The results of the MTT test that were obtained after 3 days are presented in Fig. 14.

Regarding the shape, it can be seen that, by increasing the time of cell placement with the extract in all three main samples, the viability percentages was slightly increased from 80% to 82% by increasing the percentages of nano bioactive glass S646 from 0.0045 to 0.01 gr which could be evidence of increased cell growth in the presence of nanoparticles and nanocomposites and their lack of cytotoxicity.
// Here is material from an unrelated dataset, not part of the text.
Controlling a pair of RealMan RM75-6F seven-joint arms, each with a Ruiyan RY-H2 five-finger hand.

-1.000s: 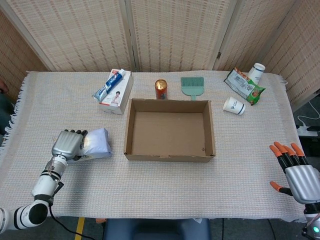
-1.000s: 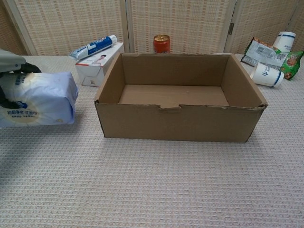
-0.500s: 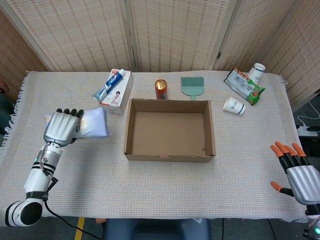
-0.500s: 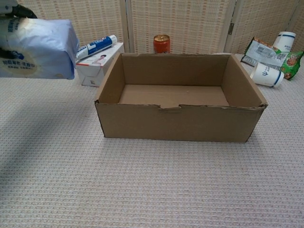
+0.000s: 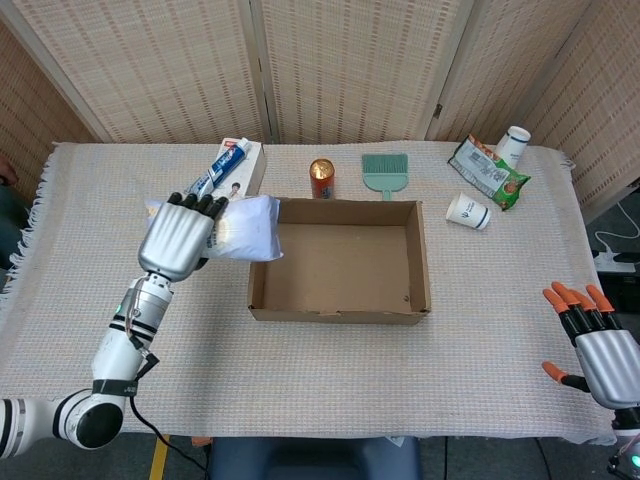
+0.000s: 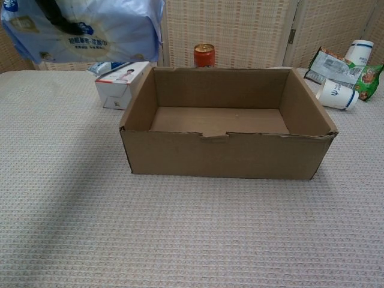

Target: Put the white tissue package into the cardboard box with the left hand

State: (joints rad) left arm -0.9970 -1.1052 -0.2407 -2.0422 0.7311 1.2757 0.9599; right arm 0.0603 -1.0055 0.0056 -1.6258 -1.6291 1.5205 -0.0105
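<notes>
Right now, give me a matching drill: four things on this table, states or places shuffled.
Things:
1. white tissue package
2. brown cardboard box
3. small orange can
4. white paper cup with a dark rim

States or places:
A. lying on its side, right of the box
B. held up in the left hand, at the box's left wall
C. open, nothing inside
D. upright just behind the box's far wall

Pairs: 1-B, 2-C, 3-D, 4-A
</notes>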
It also showed that S646 bio glass was a biocompatible material which promoted cell growth and proliferation and used as a scaffold for bone and has a beneficial effect on cell growth.

CONCLUSION

Nanobioactive glass S646 and S646 bio glass / chitosan/CNT nanocomposites has been prepared by modified sol-gel method. XRD results show a broad, shorter form that expressed the amorphous structure of the S646 bio glass nano powder synthesized and the crystalline phases of silicate (JCPDS 85033). Also, the crystallinity of the nano composites, decreased from 86% to 64%,  by increasing the percentages of nanobioactive glass S646 from 0.0045 to 0.01 gr and the average diameter of the crystals increased from  41nm to 49 nm. Result of FT-IR analyses showed the purity in the structure of this nanoparticle and nano composite. The result of MTT assay indicated nontoxicity and with Increasing of the amount of S646 bio glass cell viability and scaffold biocompatibility was increased.

CONFLICT OF INTEREST

The authors declare that they have no conflict of interest.

Statement

Ethical approval: This article does not contain any studies with human participants performed by any of the authors.

Ethical approval: This article does not contain any studies with animals performed by any of the authors.

Ethical approval: This article does not contain any studies with human participants or animals performed by any of the authors.